One thing that conservationists, landowners, policymakers, and other stakeholders along the Platte River can agree on is a mutual disdain for phragmites.
The impact of this plant on river flows has been greater in recent years because there hasn't been enough water to have spring and summer flows. Heavy stands of the plant created thick choke points and caused the stream to narrow. Because native plants are choked out by phragmites, the bird population is affected. Phragmites reduce the amount of available habitat and migratory waterfowl are forced to move elsewhere in search of open sandbars.

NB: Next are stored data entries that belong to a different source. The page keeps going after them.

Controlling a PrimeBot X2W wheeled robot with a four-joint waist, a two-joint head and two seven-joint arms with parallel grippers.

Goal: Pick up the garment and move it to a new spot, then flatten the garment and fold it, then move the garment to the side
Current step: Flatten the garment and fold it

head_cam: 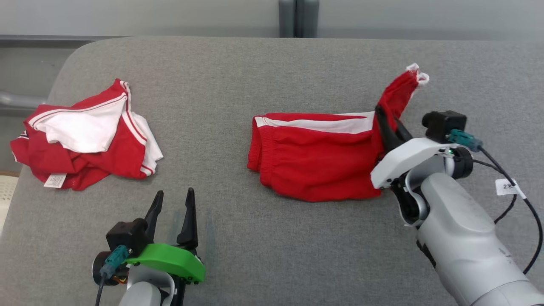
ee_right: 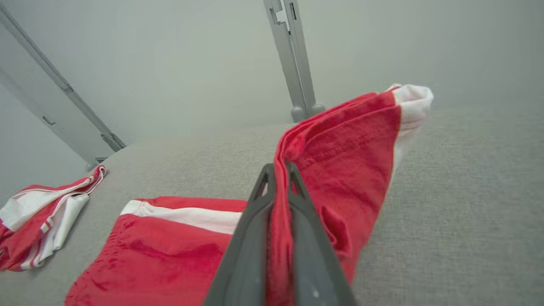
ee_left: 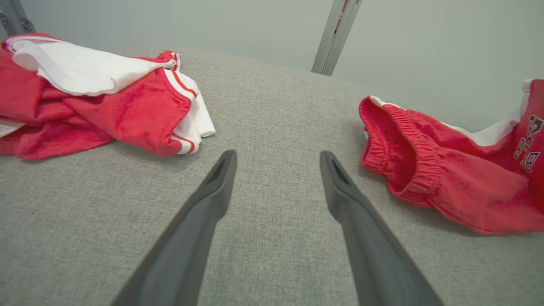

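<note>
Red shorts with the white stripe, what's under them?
The grey fabric tabletop shows all around the red shorts; whatever lies directly beneath is covered. Their raised end is pinched by the right gripper.

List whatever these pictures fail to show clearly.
- Lettering on the red shorts: left wrist view, cut off by the right edge.
- Label on the crumpled jersey: head view, print too small.
- Cable tag: head view, too small to read.
- Layers pinched in the right gripper: right wrist view, hidden between its fingers.
</note>
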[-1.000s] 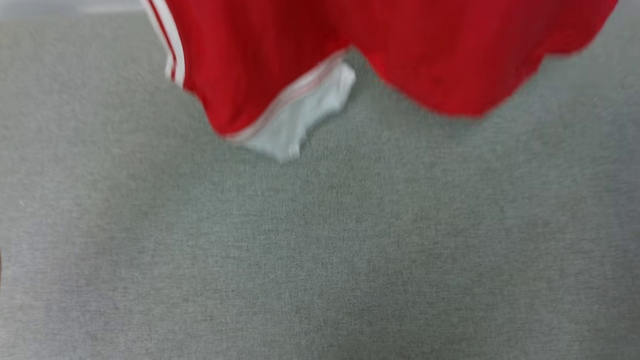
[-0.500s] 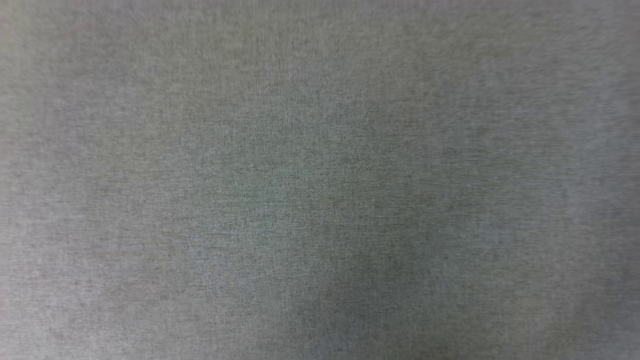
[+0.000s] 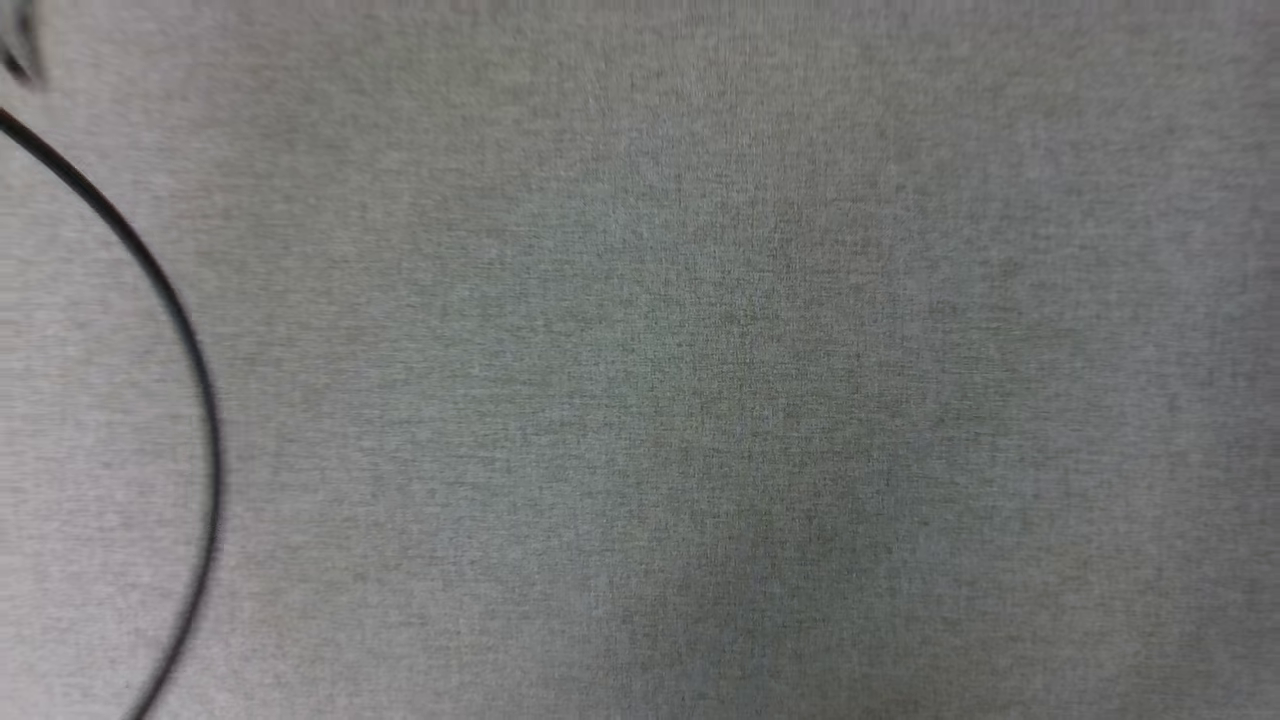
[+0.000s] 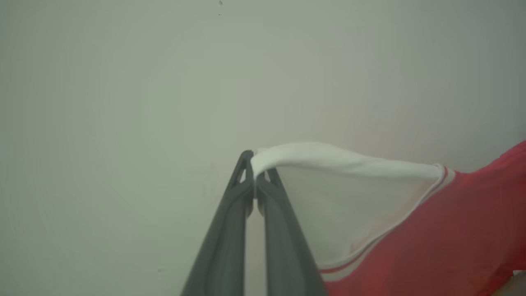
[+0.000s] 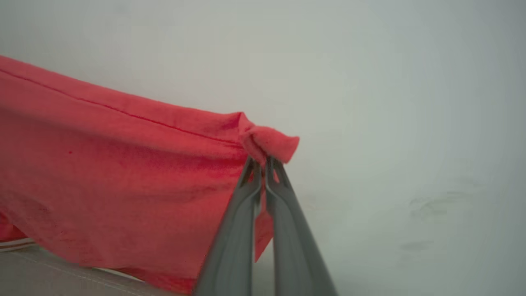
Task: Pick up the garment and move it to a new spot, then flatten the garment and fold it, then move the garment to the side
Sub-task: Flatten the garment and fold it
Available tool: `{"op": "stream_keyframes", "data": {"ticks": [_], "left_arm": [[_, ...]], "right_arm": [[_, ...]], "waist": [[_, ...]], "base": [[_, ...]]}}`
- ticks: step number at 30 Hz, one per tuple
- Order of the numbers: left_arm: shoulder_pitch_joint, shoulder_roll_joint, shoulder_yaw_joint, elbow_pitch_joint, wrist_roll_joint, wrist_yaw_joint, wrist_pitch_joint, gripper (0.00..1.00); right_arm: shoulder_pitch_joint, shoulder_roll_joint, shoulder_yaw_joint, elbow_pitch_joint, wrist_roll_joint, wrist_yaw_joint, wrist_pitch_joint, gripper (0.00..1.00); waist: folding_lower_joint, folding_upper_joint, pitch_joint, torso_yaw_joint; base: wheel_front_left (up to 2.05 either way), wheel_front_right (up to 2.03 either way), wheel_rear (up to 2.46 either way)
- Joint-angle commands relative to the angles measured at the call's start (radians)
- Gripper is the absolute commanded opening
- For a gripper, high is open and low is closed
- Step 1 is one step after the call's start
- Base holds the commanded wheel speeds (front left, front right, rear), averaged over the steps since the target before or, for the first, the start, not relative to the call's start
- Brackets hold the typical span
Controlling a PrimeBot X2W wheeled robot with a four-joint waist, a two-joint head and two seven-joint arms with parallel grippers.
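The garment (image 5: 123, 172), a red jersey shirt with white sleeves, hangs in the air between both grippers. The left gripper (image 4: 255, 168) clamps only its white sleeve tip, the right gripper (image 5: 262, 162) a bunched red corner. Either small bite could slip free.

Looks like the head camera swings: a second ago the garment (image 5: 102, 172) droops across the top of its view, red cloth plus a white sleeve, and now that spot is plain grey surface (image 3: 700, 400). New bit: a thin black cable (image 3: 190, 340) curving down the left side.
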Motion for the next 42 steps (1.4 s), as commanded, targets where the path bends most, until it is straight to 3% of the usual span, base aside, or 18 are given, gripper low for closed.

The Conservancy has been partnering with 15 counties in the Platte Valley and West Central Weed Managment Areas, private landowners, the U.S. Fish and Wildlife Service, The Crane Trust, the Central Platte Natural Resource District, the Nebraska Public Power District, Central Platte Irrigation, and others to find solutions. Together, the group obtained grant funding that allowed them to spray most of the river from Kingsley Dam in Keith County east to Columbus in 2009 with Habitat, an aquatic-safe herbicide.
This year the higher water levels are creating mixed conditions for the work that must be done. On one hand, teams can access parts of the channel that weren't reachable before. On the other, mechanical removal of previously-sprayed phragmites or other channel-clogging plants isn't possible with the wetter conditions.
The Conservancy's Rich Walters explains, "Higher river flows this season have changed our approach. The flows have scoured previously treated stands of phragmites in some regions. This has allowed us to focus on side channels and treat any missed infestations from the last two years."
Walters is helping to coordinate this effort. "Progress is being made on the side channels, and everything looks better than it did one year ago," he said. "We are seeing more habitat for birds to use and wider channels, which is our goal."